## Problem details
Give again only the lines from the line that holds "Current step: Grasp" to the end of the data, inclusive, omitting all pictures.
-------- Dataset extract
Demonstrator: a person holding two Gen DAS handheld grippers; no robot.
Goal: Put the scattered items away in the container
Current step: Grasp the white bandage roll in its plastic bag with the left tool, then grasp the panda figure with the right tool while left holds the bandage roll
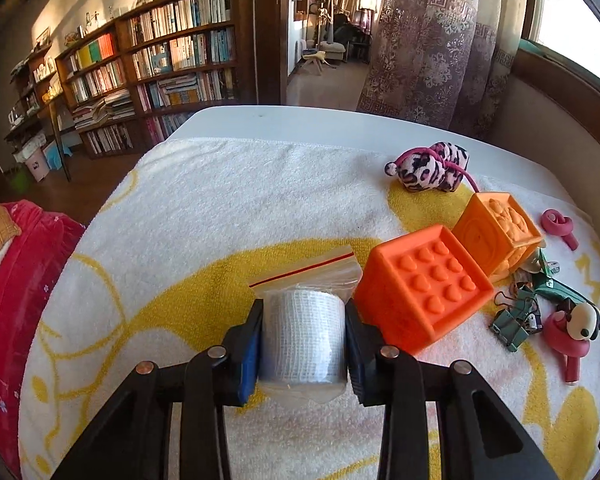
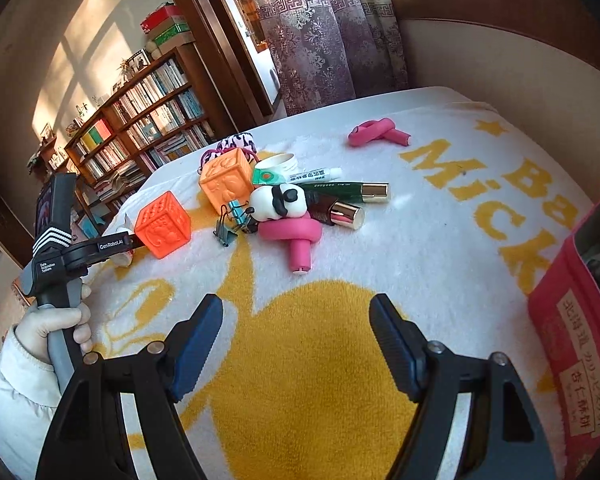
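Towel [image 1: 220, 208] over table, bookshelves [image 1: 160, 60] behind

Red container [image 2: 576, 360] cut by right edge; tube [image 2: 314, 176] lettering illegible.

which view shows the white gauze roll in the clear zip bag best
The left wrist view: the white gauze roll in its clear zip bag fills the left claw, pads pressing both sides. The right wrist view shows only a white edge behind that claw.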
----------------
## Exercise answer
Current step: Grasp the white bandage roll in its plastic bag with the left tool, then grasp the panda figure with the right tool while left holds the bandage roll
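Towel [image 1: 220, 208] over table, bookshelves [image 1: 160, 60] behind

Red container [image 2: 576, 360] cut by right edge; tube [image 2: 314, 176] lettering illegible.

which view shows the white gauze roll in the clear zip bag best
The left wrist view: the white gauze roll in its clear zip bag fills the left claw, pads pressing both sides. The right wrist view shows only a white edge behind that claw.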

This exercise has been fully answered.